IRS's activities are easier to measure than results but still present 
challenges. Activities are easier to measure because they are often 
service transactions such as exams, levies issued, or calls answered 
that can be easily counted. However, unlike measures of results, more 
informative measurement of activities requires that they be adjusted 
for quality and complexity, as we noted in our report on IRS's 
enforcement and improvement projects.[Footnote 9] A productivity 
measure based on activities such as cases closed per FTE may be 
misleading if such adjustments are not made. For example, an increase 
in exam cases closed per FTE would not indicate an increase in true 
productivity if the increase occurred because FTEs were shifted to less 
complex cases or the examiner allowed the quality of the case review to 
decline to close cases more quickly. 

Activities-based productivity measures can provide IRS with useful 
information on the efficiency of IRS operations. Measuring output, and 
therefore productivity, in terms of activities provides IRS with 
measures of how efficiently it is using resources to perform specific 
functions or transactions. However, activities do not constitute--and 
should not be mistaken for--measures of IRS's productivity in terms of 
ultimate results. 

While the productivity measures we have examined are based on 
activities, IRS has efforts under way to measure results such as 
compliance and compliance burden. Recently, we reported on IRS's 
National Research Program (NRP) to measure voluntary compliance and 
efforts to measure compliance burden.[Footnote 10] As we mentioned 
previously, measuring these results is difficult. For some results, 
such as compliance, measurement is also costly and intrusive because 
taxpayers must be contacted and questioned in detail. Despite these 
difficulties, IRS can improve its productivity measurement by 
continuing its efforts to get measures of results.
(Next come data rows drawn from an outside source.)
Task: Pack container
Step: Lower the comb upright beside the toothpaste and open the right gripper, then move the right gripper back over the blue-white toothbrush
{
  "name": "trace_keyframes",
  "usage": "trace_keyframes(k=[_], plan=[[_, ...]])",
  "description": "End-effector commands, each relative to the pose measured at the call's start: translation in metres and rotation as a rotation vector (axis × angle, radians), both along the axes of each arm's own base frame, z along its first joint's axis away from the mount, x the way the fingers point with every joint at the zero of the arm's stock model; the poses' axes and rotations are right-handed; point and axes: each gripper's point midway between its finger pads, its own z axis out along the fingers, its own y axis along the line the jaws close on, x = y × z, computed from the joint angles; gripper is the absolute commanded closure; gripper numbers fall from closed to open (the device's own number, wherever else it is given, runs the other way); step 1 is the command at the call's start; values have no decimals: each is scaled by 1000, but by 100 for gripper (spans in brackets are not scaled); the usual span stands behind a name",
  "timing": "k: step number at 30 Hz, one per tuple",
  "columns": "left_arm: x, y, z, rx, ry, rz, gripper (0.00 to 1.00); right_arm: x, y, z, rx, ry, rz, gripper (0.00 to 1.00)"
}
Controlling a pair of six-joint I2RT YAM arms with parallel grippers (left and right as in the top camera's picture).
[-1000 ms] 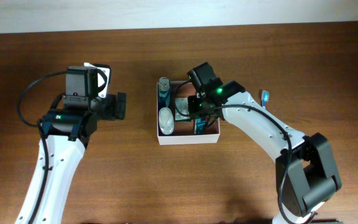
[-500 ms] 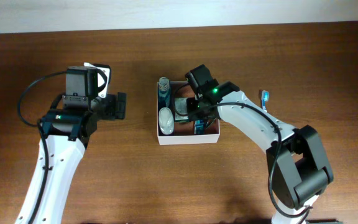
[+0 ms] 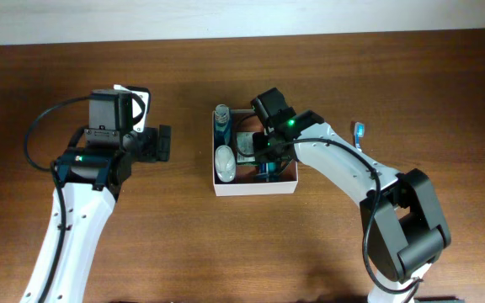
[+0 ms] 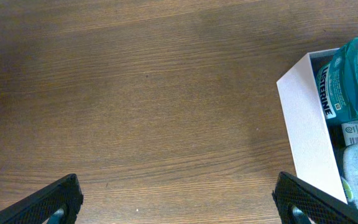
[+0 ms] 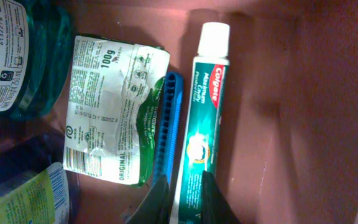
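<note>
In the overhead view the right gripper [image 3: 263, 168] and its arm cover much of the container [image 3: 255, 188], so the contents are only partly seen from there. The right wrist view cuts off the lower end of the toothpaste tube [image 5: 199, 124]. There, 2 dark fingers [image 5: 157, 200] stand close on both sides of the tube. The jaws are nearly closed, but I cannot tell if they press on the tube or only stand beside it. The left gripper [image 4: 179, 198] shows only 2 black textured fingertips [image 4: 58, 198] at the bottom corners. They are spread wide over the bare wooden table [image 4: 135, 99], with nothing between them. A small blue and white object [image 3: 359, 130] lies on the table right of the box, too small to name. The tube is smooth, green and white with a white cap, and it lies flat. Just beside it lies a blue ribbed plastic strip [image 5: 171, 118], then a wrinkled white and green packet [image 5: 114, 118], and then a clear teal mouthwash bottle [image 5: 17, 56], also cut off. The container is square and shallow, with an open top, thin white walls [image 4: 306, 118] and a reddish-brown floor [image 5: 303, 93]. It stands at the middle of the table, between the 2 arms.
</note>
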Motion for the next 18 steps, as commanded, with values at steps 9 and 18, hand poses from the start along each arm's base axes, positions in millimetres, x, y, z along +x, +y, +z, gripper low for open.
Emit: trace_keyframes(k=[9, 18], plan=[[2, 0, 0, 4, 0, -14, 0, 12, 6, 37, 20, -53, 11, 88], [2, 0, 0, 4, 0, -14, 1, 29, -22, 110, 35, -126, -3, 87]])
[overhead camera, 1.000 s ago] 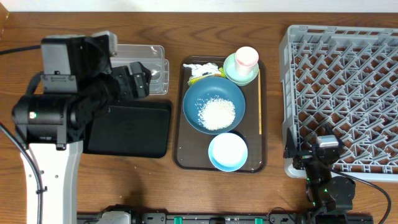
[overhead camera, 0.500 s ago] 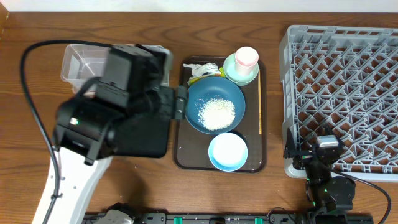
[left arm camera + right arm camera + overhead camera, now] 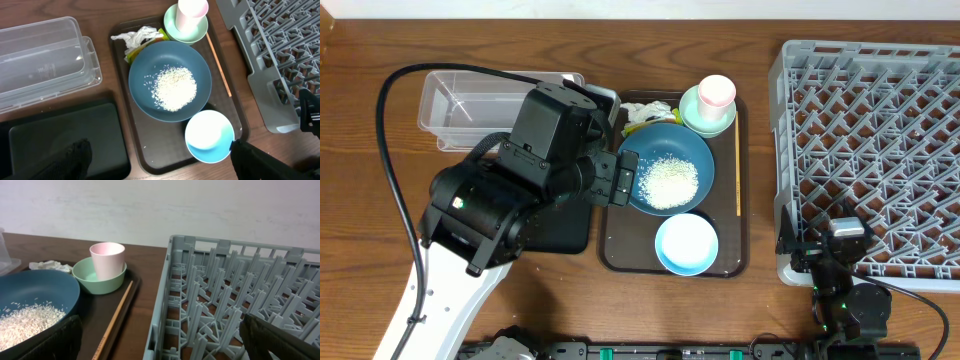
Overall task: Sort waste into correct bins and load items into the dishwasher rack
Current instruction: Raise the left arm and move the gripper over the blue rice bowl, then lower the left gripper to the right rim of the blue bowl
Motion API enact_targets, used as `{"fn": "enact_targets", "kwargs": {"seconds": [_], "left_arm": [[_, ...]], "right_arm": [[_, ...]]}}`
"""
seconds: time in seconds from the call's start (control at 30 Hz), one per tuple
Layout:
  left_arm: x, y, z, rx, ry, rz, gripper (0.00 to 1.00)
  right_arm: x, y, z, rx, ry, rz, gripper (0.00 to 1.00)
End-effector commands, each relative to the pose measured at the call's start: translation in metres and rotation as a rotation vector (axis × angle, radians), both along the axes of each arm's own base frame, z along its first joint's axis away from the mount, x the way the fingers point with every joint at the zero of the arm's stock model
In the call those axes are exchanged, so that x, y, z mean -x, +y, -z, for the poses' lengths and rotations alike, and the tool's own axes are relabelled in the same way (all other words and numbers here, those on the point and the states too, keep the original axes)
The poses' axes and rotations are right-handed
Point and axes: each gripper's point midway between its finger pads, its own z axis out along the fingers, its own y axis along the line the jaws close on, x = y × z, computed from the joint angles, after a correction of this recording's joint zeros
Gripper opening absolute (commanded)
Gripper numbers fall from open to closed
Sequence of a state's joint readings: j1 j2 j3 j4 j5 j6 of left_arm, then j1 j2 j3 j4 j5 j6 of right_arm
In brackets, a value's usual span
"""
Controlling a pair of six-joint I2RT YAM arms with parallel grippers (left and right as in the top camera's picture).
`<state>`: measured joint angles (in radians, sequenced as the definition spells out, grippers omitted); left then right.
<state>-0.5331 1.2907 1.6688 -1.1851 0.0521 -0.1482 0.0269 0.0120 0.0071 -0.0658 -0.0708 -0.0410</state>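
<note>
1. Overhead, the left hand [image 3: 626, 178] hangs at the rim of the blue bowl [image 3: 692, 150]. Its arm hides most of the black tray [image 3: 60, 145].
2. The left wrist view shows what the arm covers. The black tray lies just beside the hand's left finger, and the clear bin [image 3: 470, 100] lies ahead-left.
3. That view also shows both fingers far apart at the lower corners, released and gripping nothing.
4. Straight ahead of this hand, rice [image 3: 667, 182] is heaped in the blue bowl. The tissue [image 3: 135, 37] and wrapper [image 3: 638, 128] lie against the bowl's far rim, on the brown tray [image 3: 732, 235].
5. The light-blue bowl [image 3: 686, 244] sits near the hand's right finger, on the same tray.
6. The right hand [image 3: 832, 243] sits low at the near corner of the rack [image 3: 870, 150], on the counter [image 3: 560, 300]. Overhead its fingers are hard to make out; its own view shows them spread wide, holding nothing.
7. Only the right wrist view looks from the side. The cup [image 3: 716, 92] stands upright inside the mint bowl [image 3: 692, 118], ahead-left of that hand, and the rack's pegs rise ahead-right.
8. A stick [image 3: 737, 170] lies in the brown tray between the bowls and the rack.
9. A second ago the left hand was over the clear bin, and half a second ago it was at the brown tray's edge. Now it has reached the blue bowl, and the bin is uncovered.
10. The right hand, the bowls, the cup and the waste have not moved.
</note>
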Motion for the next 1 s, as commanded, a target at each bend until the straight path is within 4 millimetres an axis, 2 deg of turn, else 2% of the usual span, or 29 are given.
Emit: {"fn": "enact_targets", "kwargs": {"seconds": [0.0, 0.13, 0.4, 0.97], "left_arm": [[-0.002, 0.001, -0.007, -0.011, -0.024, 0.006, 0.90], [0.000, -0.002, -0.007, 0.005, -0.015, 0.016, 0.90], [0.015, -0.030, -0.010, 0.131, 0.045, 0.133, 0.91], [0.010, -0.033, 0.015, 0.088, 0.138, 0.128, 0.90]], "right_arm": [[0.000, 0.001, 0.000, 0.013, -0.002, -0.004, 0.99], [0.000, 0.001, 0.000, 0.013, -0.002, -0.004, 0.99], [0.000, 0.001, 0.000, 0.013, -0.002, -0.004, 0.99], [0.000, 0.001, 0.000, 0.013, -0.002, -0.004, 0.99]]}}
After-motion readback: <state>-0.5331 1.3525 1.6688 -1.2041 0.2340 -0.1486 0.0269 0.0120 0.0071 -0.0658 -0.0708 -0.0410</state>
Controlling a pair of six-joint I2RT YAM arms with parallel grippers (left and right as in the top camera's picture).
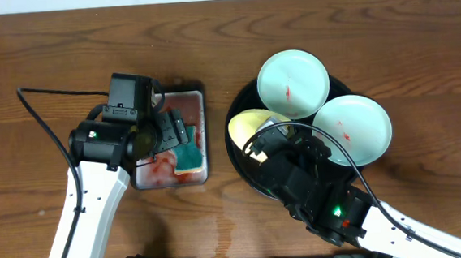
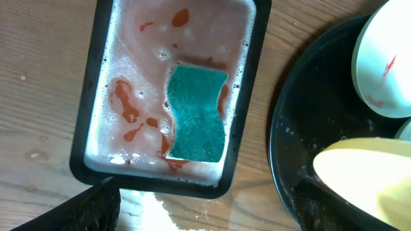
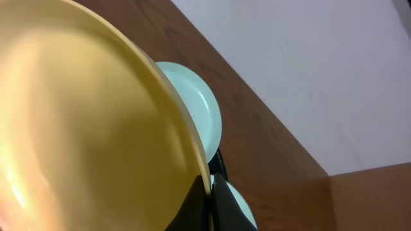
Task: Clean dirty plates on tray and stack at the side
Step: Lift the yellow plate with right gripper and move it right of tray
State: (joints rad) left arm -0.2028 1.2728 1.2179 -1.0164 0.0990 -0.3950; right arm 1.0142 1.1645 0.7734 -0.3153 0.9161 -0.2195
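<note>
My right gripper (image 1: pixel 268 138) is shut on the rim of the pale yellow plate (image 1: pixel 251 126) and holds it tilted above the left part of the round black tray (image 1: pixel 234 151). In the right wrist view the fingers (image 3: pixel 210 192) pinch the yellow plate's edge (image 3: pixel 83 141). Two mint-white plates lie on the tray, one at the back (image 1: pixel 292 82) and one at the right (image 1: pixel 352 128), each with a red smear. My left gripper (image 1: pixel 174 137) is open and empty over the rectangular tray; its fingers (image 2: pixel 205 215) are spread wide.
A rectangular black tray (image 1: pixel 173 182) with reddish foamy water holds a teal sponge (image 1: pixel 190 154); both show in the left wrist view, the tray rim (image 2: pixel 83 128) and the sponge (image 2: pixel 198 114). Wet patches lie on the wood between the trays. A black cable runs at the far left.
</note>
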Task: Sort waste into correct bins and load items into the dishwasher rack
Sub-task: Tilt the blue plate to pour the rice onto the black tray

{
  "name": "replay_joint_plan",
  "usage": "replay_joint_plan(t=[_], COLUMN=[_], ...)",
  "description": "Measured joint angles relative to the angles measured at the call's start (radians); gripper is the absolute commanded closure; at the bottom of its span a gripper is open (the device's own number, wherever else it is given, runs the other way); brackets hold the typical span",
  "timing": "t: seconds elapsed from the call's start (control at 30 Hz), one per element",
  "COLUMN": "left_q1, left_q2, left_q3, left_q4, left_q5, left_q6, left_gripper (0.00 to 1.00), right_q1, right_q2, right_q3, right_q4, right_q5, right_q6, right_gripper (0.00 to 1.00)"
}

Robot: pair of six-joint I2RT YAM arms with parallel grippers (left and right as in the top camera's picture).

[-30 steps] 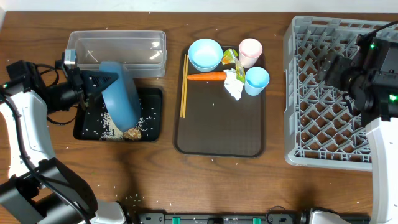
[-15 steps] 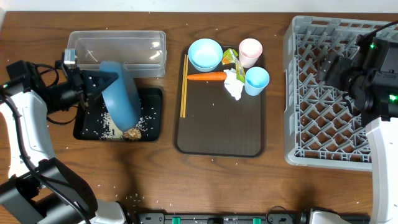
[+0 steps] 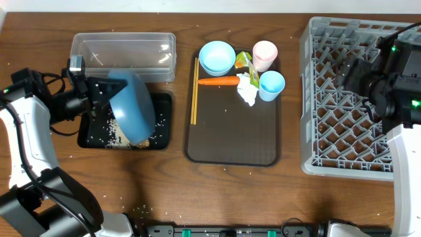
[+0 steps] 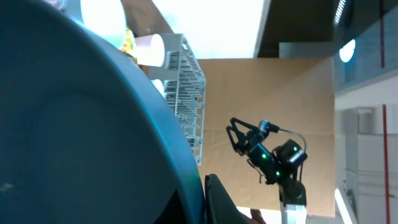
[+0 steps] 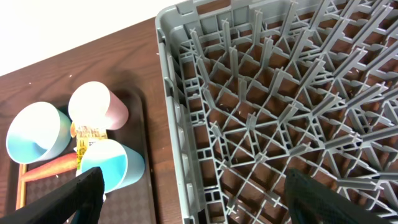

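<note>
Left of the brown serving tray [image 3: 230, 135], the left gripper [image 3: 99, 92] clamps the blue bowl-plate [image 3: 131, 108], tilted over the black tray [image 3: 89, 137] and spilled rice [image 3: 113, 131]. The likely next move is a carry to the grey rack [image 3: 308, 99] right of it, where the right gripper [image 5: 199, 190] hangs spread and empty. The dark wood table [image 3: 263, 197] is rice-flecked, under a lit ceiling panel [image 4: 211, 25].

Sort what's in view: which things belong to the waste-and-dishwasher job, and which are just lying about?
Job: blue bowl-plate, rice, black tray, clear tub, small bowl, pink cup, light-blue cup, chopsticks, carrot stick, napkin, wrapper, rack.
Lying about: brown serving tray, table.
</note>
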State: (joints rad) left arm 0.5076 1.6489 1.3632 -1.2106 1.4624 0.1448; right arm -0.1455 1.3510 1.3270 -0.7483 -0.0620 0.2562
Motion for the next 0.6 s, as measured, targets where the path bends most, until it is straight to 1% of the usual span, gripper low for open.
replay_joint_plan(t=[0.23, 0.6], left_q1=[0.000, 0.003], left_q2=[0.000, 0.000], left_q3=[0.000, 0.000], left_q4=[-0.003, 0.021], left_q5=[0.026, 0.036], left_q6=[0.039, 0.047], left_gripper=[0.94, 0.94], right_q1=[0.000, 0.000], right_q2=[0.000, 0.000], right_q3=[0.000, 0.000], right_q4=[0.000, 0.000], right_q5=[0.000, 0.000], right_q6=[0.000, 0.000], right_gripper=[0.15, 0.15])
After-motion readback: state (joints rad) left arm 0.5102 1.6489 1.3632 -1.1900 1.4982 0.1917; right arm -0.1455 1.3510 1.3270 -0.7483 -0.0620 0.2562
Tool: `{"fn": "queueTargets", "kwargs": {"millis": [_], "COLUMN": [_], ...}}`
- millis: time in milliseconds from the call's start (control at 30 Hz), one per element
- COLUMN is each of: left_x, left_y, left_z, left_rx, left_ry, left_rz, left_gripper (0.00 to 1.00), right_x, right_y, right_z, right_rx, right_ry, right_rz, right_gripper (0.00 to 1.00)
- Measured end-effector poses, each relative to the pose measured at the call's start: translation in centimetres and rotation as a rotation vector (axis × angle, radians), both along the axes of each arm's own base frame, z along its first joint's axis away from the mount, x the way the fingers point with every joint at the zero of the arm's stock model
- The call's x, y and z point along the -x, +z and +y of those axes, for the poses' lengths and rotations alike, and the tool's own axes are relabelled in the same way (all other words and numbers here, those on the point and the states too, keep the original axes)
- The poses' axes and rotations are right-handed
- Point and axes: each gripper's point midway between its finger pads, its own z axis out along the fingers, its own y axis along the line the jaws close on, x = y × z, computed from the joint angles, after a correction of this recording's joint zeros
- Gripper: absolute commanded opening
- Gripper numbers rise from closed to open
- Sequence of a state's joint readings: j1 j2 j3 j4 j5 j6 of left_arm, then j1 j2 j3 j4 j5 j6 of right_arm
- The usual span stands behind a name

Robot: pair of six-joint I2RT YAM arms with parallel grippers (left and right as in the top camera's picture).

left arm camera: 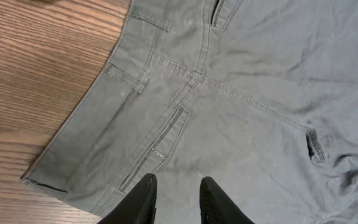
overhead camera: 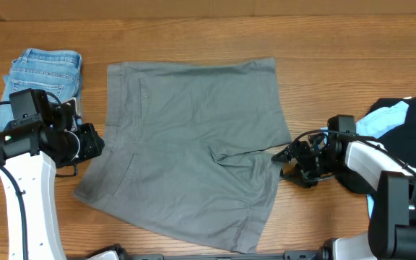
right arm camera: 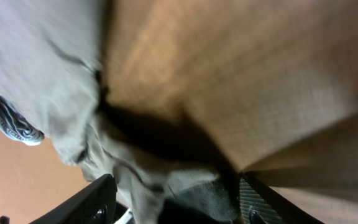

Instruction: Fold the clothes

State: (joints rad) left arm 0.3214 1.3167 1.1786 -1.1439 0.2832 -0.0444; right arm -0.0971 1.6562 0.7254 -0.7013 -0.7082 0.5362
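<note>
Grey cotton shorts (overhead camera: 193, 130) lie creased — left tool (left arm camera: 178, 188) ajar, right tool (right arm camera: 176, 194) spread wide.

Shorts (overhead camera: 193, 144) on table (overhead camera: 193, 36) between jeans (overhead camera: 45, 72) and pile (overhead camera: 410, 119)

Matt grey cloth shorts (overhead camera: 193, 144) on smooth grained wooden table (overhead camera: 323, 43).
</note>
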Motion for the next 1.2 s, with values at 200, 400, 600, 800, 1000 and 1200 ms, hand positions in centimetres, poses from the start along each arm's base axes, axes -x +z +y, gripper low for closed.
{"fn": "queueTargets", "kwargs": {"millis": [200,400,600,800,1000,1200], "left_x": [0.0,0.0,0.1,0.1,0.1,0.2], "left_y": [0.0,0.0,0.0,0.0,0.0,-0.1], "left_z": [0.0,0.0,0.0,0.0,0.0,-0.1], "left_rx": [0.001,0.001,0.002,0.002,0.002,0.003], "left_ry": [0.000,0.000,0.000,0.000,0.000,0.000], "left_rz": [0.001,0.001,0.005,0.005,0.005,0.008], "left_gripper": [0.28,0.28,0.27,0.27,0.27,0.28], "right_x": [2.1,-0.6,-1.9,-1.9,-1.4,0.1], "right_y": [-0.1,0.4,1.3,2.5,2.9,1.5], "right_z": [0.2,0.7,1.3,2.2,2.6,1.8], "right_rx": [-0.011,-0.056,-0.115,-0.206,-0.246,-0.149], "right_ry": [-0.007,-0.010,-0.036,-0.053,-0.063,-0.034], "right_rz": [0.104,-0.034,-0.077,-0.057,-0.022,0.022], "right_gripper": [0.68,0.64,0.62,0.62,0.62,0.50]}}
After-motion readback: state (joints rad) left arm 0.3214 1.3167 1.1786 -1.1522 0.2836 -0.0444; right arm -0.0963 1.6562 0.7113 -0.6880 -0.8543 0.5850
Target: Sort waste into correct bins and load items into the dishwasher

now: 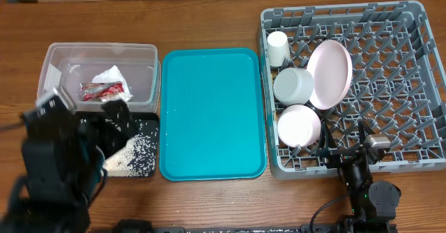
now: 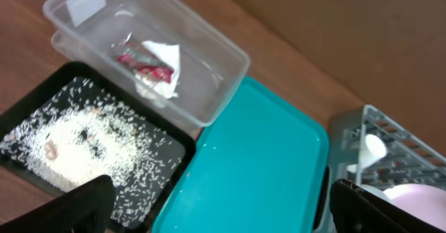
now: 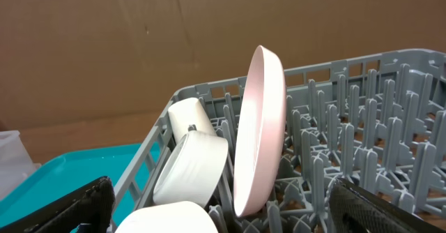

These efforts would 
give Congress and the general public a better idea of what is being 
achieved by the resources invested in IRS. 

In the absence of direct measures of results, activities that are 
closely related to the results of the service are used as proxies. The 
value of these proxies depends on the ex^tent to which they are 
correlated with results. By carefully choosing these measures, IRS may 
gain some information about the effect of its activities on ultimate 
results. Because activities may affect a number of results and a single 
result may be affected by a number of activities, a single activity 
likely will not be a sufficient proxy for the results of the service. 
Therefore, a variety of activities would likely be necessary as proxies 
for the results of the service. 

Both types of output measures, those that reflect the results of IRS's 
service and those that use activities to measure internal efficiency, 
should be accurate and consistent over time. In addition, both output 
measures should be reliably linked to inputs. Linking the results of 
IRS's service to inputs may be difficult because of outside factors 
that may also affect measured results. For example, an increase in 
compliance could result both from IRS actions such as exams and from 
changes in tax laws. Another challenge is that IRS currently has 
difficulties linking inputs to activities, as we note in a previous 
report, where we reported IRS's lack of a cost accounting system. In 
particular, IRS only recently implemented a cost accounting system, and 
has not yet determined the full range of its cost information needs. 
Table 1 summarizes some of the key differences between activities and 
results measures. Table 1 also indicates some general criteria that 
apply to both types of measures. 

Table 1: Summary of Output Measures: 

Type of measure: Activities; 
Purpose: 
* Measure internal efficiency; 
* Serve as a proxy for results; 
Criteria: Activities measures should; 
* reflect the work performed; 
* adjust for quality and complexity; 
* be accurate and consistent over time and reliably linked to inputs. 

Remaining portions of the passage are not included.